You are viewing an historical archive of past issues. Please report new issues to the appropriate project issue tracker on GitHub.

Home » Issues » Bug #1689

Bug #1689: Lines with a single space and no subsequent characters should not parse to <pre> element

Kind	bug
Product	wikitext
When	Created 2010-09-12T15:32:12Z, updated 2010-09-14T07:28:18Z
Status	open
Reporter	anonymous
Tags	no tags

Description

Sorry for the lame bug report, but I have fairly non-technical users of my wiki, and this issue is very frustrating for them.

What happens: If I put a space character in a line with no subsequent text (most often comes up when I copy and past from an html document), your wikitext library parses it to include a "pre" tag.

What I expect: if the line has no printable/visible characters, it should render as a blank line; probably as a <br /> element, based on the behavior of the mediawiki parser.A

Comments

Greg Hurrell 2010-09-12T17:56:31Z

If you check out the list of design goals you'll see that one of the goals was to be "informative: when provided invalid markup the translator should fail gracefully and emit HTML that provides useful visual feedback about where the errors are in the input".

So that's why it behaves the way it does; if you've got a stray space in your markup then you almost certainly inserted it by mistake, so the presentation of it as a <pre></pre> span brings your attention to an error that you otherwise would've overlooked.

Having said that, this strict behavior is probably appealing to me because I'm a programmer; I can see why this might be puzzling for non-technical users, so I'll have a think about changing it.

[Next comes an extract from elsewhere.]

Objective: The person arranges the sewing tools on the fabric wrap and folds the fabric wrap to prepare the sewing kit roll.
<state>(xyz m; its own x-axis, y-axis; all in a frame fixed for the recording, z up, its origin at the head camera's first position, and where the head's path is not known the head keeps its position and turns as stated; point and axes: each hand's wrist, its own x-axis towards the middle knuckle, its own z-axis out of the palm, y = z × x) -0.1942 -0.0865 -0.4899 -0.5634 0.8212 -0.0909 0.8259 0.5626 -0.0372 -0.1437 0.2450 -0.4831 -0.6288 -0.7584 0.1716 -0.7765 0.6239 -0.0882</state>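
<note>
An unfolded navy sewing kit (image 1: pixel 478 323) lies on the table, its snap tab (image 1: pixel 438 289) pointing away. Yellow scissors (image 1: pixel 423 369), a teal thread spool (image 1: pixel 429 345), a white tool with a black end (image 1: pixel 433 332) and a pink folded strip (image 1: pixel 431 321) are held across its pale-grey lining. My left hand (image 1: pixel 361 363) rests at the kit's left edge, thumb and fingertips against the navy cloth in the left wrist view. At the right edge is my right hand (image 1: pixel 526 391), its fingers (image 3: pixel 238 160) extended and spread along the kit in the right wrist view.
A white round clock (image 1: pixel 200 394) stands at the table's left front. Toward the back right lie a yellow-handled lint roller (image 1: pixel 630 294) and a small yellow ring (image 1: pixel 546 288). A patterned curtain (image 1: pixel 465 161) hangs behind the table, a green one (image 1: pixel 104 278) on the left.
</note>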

P.S. Your bug report isn't "lame".
anonymous 2010-09-14T01:55:42Z

All fair points. In defense of the bug, design goal five of easy to use identifies the importance of being "as close as possible" to mediawiki.

To the point of being informative: it's not exactly a question of invalid markup and/or graceful failure, because it's valid in the mediawiki reference implementation. The only question is whether it's a valid "pre" tag or a valid </p> tag, right?

One other thing that occurred to me: it will fail silently if the page's css doesn't have visible formatting for a "pre" element (ie - no border, no background, etc), so you're basing your putative benefits on assumed page behavior.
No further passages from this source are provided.